WHAT IS NEEDED: Could you copy the whole listing below exactly as written?

[RAW DATA — start]

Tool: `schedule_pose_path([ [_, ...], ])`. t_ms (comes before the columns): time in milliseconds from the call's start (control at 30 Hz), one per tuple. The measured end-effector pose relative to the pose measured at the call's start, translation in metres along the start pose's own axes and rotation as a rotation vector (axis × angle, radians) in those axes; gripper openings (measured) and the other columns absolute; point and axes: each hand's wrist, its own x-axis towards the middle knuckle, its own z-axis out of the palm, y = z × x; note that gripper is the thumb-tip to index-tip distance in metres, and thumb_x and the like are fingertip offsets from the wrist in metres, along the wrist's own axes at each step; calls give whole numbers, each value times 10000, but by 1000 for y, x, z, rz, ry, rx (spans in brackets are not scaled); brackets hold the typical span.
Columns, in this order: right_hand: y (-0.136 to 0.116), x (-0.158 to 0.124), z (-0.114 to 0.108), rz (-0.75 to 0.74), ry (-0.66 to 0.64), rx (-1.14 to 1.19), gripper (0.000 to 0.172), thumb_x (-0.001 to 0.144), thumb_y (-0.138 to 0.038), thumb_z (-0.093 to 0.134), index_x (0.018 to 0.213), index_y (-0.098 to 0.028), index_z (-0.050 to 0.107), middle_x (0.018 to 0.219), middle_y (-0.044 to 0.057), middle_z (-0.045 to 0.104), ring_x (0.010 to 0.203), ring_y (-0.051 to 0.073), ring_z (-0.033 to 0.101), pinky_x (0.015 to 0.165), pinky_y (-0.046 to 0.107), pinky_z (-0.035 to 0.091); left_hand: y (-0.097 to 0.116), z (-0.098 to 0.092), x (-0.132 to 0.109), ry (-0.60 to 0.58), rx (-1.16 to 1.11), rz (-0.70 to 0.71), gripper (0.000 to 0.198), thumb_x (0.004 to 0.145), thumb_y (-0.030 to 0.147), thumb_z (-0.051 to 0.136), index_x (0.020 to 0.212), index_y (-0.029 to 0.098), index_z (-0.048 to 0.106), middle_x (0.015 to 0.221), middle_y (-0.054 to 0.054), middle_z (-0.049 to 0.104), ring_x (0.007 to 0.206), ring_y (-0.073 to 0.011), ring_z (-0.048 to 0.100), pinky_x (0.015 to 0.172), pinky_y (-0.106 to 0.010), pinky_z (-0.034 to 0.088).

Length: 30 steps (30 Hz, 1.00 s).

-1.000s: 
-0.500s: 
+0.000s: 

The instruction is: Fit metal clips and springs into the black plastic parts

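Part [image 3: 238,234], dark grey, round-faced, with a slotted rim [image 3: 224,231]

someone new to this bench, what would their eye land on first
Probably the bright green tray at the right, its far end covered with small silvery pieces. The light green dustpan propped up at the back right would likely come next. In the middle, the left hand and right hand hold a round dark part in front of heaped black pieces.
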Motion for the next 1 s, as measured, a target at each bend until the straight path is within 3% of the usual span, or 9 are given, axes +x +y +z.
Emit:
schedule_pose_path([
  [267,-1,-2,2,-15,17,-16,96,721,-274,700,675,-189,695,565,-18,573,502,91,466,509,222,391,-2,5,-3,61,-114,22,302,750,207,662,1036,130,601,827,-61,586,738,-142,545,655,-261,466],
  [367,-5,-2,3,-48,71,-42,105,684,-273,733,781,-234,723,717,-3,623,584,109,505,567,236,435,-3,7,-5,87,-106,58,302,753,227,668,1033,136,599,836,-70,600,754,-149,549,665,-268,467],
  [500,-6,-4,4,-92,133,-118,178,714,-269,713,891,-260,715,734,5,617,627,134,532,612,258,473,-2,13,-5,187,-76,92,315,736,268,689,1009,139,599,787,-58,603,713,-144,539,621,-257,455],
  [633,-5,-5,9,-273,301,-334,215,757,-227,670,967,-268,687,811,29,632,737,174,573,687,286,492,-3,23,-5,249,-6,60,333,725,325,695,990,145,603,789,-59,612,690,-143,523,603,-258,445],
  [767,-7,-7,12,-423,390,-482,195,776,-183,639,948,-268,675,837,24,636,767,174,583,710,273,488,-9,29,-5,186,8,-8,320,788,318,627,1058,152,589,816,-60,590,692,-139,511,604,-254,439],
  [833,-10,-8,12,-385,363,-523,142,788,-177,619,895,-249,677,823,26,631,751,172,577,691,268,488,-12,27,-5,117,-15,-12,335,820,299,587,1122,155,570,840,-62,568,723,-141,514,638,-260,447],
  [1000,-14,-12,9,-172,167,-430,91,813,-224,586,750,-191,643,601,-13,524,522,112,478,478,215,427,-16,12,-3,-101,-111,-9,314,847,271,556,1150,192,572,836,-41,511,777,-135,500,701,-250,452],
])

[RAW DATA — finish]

YOUR RESPONSE:
Tool: `schedule_pose_path([ [_, ...], ])`. t_ms (comes before the columns): time in milliseconds from the call's start (control at 30 Hz), one per tuple. The measured end-effector pose relative to the pose measured at the call's start, translation in metres along the start pose's own axes and rotation as a rotation vector (axis × angle, radians) in those axes; gripper openings (measured) and the other columns absolute; point and axes: each hand's wrist, its own x-axis towards the middle knuckle, its own z-axis out of the palm, y = z × x; note that gripper is the thumb-tip to index-tip distance in metres, and thumb_x and the like are fingertip offsets from the wrist in metres, along the wrist's own axes at each step; calls give whole numbers, each value times 10000, but by 1000 for y, x, z, rz, ry, rx (spans in brackets are not scaled); brackets hold the typical span.
Columns, in this order: right_hand: y (-0.136 to 0.116), x (-0.158 to 0.124), z (-0.114 to 0.108), rz (-0.75 to 0.74), ry (-0.66 to 0.64), rx (-1.14 to 1.19), gripper (0.000 to 0.172), thumb_x (-0.001 to 0.144), thumb_y (-0.138 to 0.038), thumb_z (-0.093 to 0.134), index_x (0.018 to 0.213), index_y (-0.098 to 0.028), index_z (-0.050 to 0.107), middle_x (0.018 to 0.219), middle_y (-0.044 to 0.057), middle_z (-0.045 to 0.104), ring_x (0.010 to 0.203), ring_y (-0.051 to 0.073), ring_z (-0.033 to 0.101), pinky_x (0.015 to 0.165), pinky_y (-0.046 to 0.107), pinky_z (-0.035 to 0.091); left_hand: y (-0.097 to 0.116), z (-0.098 to 0.092), x (-0.132 to 0.109), ry (-0.60 to 0.58), rx (-1.16 to 1.11), rz (-0.70 to 0.71), gripper (0.000 to 0.198), thumb_x (0.004 to 0.145), thumb_y (-0.030 to 0.147), thumb_z (-0.051 to 0.136), index_x (0.020 to 0.212), index_y (-0.029 to 0.098), index_z (-0.048 to 0.106), middle_x (0.015 to 0.221), middle_y (-0.054 to 0.054), middle_z (-0.049 to 0.104), ring_x (0.007 to 0.206), ring_y (-0.073 to 0.011), ring_z (-0.048 to 0.100), pinky_x (0.015 to 0.172), pinky_y (-0.106 to 0.010), pinky_z (-0.034 to 0.088).

Length: 30 steps (30 Hz, 1.00 s).

-1.000s: 
-0.500s: 
+0.000s: 

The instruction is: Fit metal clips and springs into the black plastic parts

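Part [image 3: 238,234], dark grey, round-faced, with a slotted rim [image 3: 224,231]

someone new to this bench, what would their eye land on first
Probably the bright green tray at the right, its far end covered with small silvery pieces. The light green dustpan propped up at the back right would likely come next. In the middle, the left hand and right hand hold a round dark part in front of heaped black pieces.
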Motion for the next 1 s, as measured, a target at each bend until the straight path is within 3% of the usual span, or 9 are given, axes +x +y +z.
Emit:
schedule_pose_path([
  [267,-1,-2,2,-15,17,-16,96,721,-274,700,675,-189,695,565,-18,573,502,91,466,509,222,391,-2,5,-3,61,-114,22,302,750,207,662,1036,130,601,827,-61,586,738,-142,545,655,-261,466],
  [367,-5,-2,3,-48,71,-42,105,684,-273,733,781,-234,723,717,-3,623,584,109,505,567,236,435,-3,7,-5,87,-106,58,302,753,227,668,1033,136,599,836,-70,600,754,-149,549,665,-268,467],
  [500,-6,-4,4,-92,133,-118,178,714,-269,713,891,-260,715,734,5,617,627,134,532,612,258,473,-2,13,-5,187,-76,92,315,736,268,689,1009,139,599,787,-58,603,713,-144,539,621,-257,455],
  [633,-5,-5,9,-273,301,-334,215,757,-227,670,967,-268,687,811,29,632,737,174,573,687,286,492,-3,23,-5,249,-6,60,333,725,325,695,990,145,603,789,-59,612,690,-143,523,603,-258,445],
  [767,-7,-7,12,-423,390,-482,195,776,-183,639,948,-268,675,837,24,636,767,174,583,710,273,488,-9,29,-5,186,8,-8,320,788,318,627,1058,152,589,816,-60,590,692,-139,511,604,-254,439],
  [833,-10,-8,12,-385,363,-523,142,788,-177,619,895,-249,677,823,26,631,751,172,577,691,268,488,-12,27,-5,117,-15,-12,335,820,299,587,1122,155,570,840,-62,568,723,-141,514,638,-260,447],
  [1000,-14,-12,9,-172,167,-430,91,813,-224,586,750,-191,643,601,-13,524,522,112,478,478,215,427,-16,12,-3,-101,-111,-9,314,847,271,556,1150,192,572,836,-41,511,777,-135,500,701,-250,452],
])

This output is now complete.